C’est intimidant pour un cuisinier de parler avec quelqu’un qui vient de manger un de ses plats. Et si cette personne est aussi président du pays, c’est deux fois plus intimidant.
Mais Saddam était content.
– Merci, Abou Ali. Tu es effectivement un très bon cuisinier, m’a-t-il complimenté, même si le tikka n’est pas un plat compliqué.
Et il m’a donné une enveloppe contenant cinquante dinars. Aujourd’hui, cela représenterait environ cent cinquante dollars.
– J’espère que tu accepteras de travailler pour moi ? il a demandé à nouveau.
Je me suis incliné et j’ai dit sans réfléchir :
– Évidemment, Monsieur le Président.
Pouvait-on vraiment refuser Saddam ? Je ne sais pas, en tout cas j’ai préféré ne pas essayer.
(…)
Les quatre autres cuisiniers, dont moi-même, se relayaient par paires : un jour de travail, un jour de congé. J’ai cuisiné en binôme avec Marcus Isa, un chrétien du Kurdistan. Kamel Hana, qui m’aimait beaucoup, nous rejoignait souvent. Ils m’ont expliqué que les cinquante dinars que j’avais reçus pour le tikka n’étaient pas un hasard ; Lorsqu’il était de bonne humeur, Saddam voulait que les autres le soient aussi, alors il distribuait de l’argent ici et là. Si un jour il aimait le repas que vous lui avez préparé, vous receviez un cadeau.
Avec Marcus, nous avons partagé les astuces à parts égales, moitié-moitié. Si je recevais quelque chose, j’en donnais la moitié à mon coéquipier. Il a fait de même.
Le travail de Saddam consistait en grande partie à sentir s’il était de bonne humeur et, dans ce cas, à préparer un plat qu’il appréciait particulièrement ; les autres jours, il fallait éviter de croiser sa route. Non, je n’avais pas peur qu’il m’arrive quelque chose de grave. Mais si Saddam était de mauvaise humeur et qu’il n’aimait pas un plat, il pouvait exiger que vous remboursiez le prix de la viande ou du poisson au commissaire. Cela arrivait souvent. Par exemple, il a goûté un plat, il l’a trouvé trop salé, il m’a appelé.
– Abu Ali, qui a mis tout ce sel dans le tikka ? Il a demandé.
Ou dans l’omelette, ou dans la soupe au gombo, une de ses préférées. Peu importe en quoi. Alors il a posé la question sur le fait que le plat était trop salé, mais avant même que je réponde, il a dit avec colère :
– Vous me rembourserez. Kamel, assure-toi qu’il ait payé les cinquante dinars.
D’habitude, il n’avait pas raison, il cherchait juste des ennuis. Mais j’ai dû payer. Avec Marcus, on en a même plaisanté. Lorsque le téléphone a sonné dans la cuisine et que l’un de nous a dû se présenter devant le président, Marcus, avant de répondre, a crié : «Cinquante dinaaaars!»

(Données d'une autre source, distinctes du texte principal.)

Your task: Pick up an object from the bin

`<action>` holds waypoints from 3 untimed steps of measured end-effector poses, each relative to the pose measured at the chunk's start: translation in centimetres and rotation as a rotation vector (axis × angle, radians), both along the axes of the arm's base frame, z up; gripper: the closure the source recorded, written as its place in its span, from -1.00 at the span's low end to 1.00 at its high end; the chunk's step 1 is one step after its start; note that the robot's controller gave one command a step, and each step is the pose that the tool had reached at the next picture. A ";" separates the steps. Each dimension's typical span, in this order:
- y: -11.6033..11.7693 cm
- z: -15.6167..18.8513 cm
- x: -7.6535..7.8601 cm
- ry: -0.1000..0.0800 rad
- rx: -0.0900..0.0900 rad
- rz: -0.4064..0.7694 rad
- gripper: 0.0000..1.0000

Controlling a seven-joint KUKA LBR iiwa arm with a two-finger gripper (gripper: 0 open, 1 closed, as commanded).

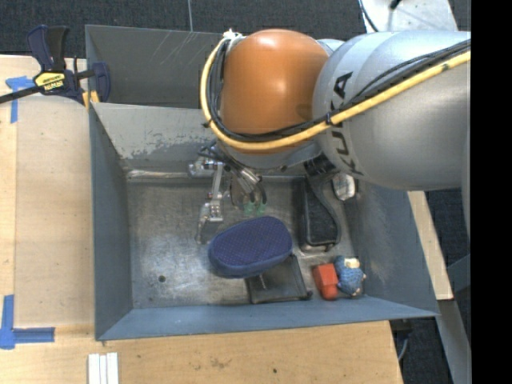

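One tool (231, 206) hangs released before you, nothing between its fingers, just beside the blue oval pad (250, 245) at the middle of the bin (112, 214); a red block (325, 280) lies apart.

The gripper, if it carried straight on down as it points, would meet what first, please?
Most likely the bare bin floor, beside the upper left edge of the blue oval pad. The gripper might clip that edge, since depth is unclear from above.

Grey metal bin (108, 214): dark blue oval pad (250, 246) with fine mesh texture; just right of it a black oblong case (318, 218), below-right a red block (325, 281) and a blue-and-yellow piece (350, 276)
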State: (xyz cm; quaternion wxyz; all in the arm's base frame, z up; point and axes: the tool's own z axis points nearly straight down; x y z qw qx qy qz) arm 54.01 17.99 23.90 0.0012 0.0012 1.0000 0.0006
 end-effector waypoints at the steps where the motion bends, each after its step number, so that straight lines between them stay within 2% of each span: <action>1: -7.9 -8.4 -2.0 0.008 -0.005 0.118 -1.00; 2: -12.2 -16.3 -3.9 -0.003 -0.001 0.374 -1.00; 3: -12.1 -16.1 -3.7 -0.009 0.000 0.372 1.00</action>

Mais quelques jours plus tard, Saddam était de meilleure humeur, il se souvint qu’il avait réduit mon salaire, il dit alors à Kamel Hana :
– Notre Abu Ali a préparé aujourd’hui une merveilleuse soupe aux lentilles. Il l’a bien salé. Rendez-lui ce que je lui ai pris récemment et ajoutez-lui encore cinquante dinars !
Ces soupes étaient probablement toutes les mêmes, mais Saddam était comme ça. On ne savait jamais à quoi s’attendre avec lui. Une fois il prenait, une autre fois il donnait. Mais à la fin du mois, j’étais toujours gagnant.

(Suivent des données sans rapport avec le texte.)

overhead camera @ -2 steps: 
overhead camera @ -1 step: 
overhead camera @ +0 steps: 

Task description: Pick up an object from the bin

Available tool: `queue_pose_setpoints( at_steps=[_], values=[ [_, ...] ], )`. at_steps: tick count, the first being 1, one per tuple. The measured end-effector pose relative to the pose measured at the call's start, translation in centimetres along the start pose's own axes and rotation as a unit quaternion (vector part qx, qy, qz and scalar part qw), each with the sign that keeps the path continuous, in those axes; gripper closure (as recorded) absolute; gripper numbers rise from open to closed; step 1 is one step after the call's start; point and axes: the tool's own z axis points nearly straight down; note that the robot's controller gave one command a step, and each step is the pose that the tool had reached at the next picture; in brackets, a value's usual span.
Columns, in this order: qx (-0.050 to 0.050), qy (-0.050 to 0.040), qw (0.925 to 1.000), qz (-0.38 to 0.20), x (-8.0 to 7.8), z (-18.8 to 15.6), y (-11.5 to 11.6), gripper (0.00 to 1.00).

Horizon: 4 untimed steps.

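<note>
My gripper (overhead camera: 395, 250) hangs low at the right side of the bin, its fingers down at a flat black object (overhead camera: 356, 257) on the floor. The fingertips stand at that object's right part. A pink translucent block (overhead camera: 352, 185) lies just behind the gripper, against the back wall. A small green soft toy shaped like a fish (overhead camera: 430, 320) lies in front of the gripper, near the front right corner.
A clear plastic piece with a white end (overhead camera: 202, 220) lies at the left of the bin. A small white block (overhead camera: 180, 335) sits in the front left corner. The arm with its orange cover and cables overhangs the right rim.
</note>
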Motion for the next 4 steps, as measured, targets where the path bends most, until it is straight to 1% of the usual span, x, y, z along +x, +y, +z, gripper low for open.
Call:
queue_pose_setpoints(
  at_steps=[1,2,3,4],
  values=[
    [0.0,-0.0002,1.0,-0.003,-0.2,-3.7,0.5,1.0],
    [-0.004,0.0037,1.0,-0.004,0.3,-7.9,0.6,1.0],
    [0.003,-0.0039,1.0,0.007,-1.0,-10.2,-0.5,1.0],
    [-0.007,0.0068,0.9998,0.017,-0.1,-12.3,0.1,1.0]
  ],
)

Deux fois par an, nous recevions une nouvelle garde-robe, cousue spécialement pour nous en Italie. Nous avons également reçu des vêtements de travail – tabliers, casquettes, bonnets – ainsi que deux costumes avec vestes. Saddam nous emmenait parfois avec lui à l’étranger : il fallait faire bonne figure. Une fois par an, un tailleur venait d’Italie au palais présidentiel et prenait les mesures de tous ceux qui travaillaient pour Saddam. Les vêtements étaient ensuite cousus dans son atelier en Italie et expédiés par avion.

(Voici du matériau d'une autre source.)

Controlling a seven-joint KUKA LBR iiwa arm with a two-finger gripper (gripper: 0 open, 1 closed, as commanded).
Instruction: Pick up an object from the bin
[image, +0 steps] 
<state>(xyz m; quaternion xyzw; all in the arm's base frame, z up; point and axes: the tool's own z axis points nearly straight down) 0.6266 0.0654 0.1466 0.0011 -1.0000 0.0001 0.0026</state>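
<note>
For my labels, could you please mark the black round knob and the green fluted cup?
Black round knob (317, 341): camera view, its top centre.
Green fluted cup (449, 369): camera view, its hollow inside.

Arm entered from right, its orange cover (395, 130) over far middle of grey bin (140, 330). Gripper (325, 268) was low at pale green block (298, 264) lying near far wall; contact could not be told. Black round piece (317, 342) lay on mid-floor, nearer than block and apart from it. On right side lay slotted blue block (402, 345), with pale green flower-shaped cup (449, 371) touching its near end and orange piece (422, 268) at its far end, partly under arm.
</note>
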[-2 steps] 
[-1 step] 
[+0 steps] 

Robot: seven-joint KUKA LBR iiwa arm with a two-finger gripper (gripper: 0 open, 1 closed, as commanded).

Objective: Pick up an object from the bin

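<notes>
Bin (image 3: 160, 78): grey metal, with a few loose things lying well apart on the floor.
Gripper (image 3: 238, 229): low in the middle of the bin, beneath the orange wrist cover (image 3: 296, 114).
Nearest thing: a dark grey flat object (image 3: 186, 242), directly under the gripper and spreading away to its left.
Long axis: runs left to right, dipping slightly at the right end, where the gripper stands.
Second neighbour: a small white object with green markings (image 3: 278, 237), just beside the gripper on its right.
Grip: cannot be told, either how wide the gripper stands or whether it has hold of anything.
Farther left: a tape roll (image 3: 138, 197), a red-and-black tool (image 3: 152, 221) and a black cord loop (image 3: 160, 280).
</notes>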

Et une fois par an – vous allez être jaloux de moi – Saddam nous achetait à chacun une nouvelle voiture. Chaque année, c’était différent : j’avais une Mitsubishi, une Volvo, une Chevrolet Celebrity. Ce jour-là, l’administration a récupéré les clés de nos anciennes voitures et nous a remis celles des nouvelles. Personne ne vous a rien demandé ; vous êtes arrivé au travail, et à votre départ, une nouvelle voiture vous attendait dans le garage.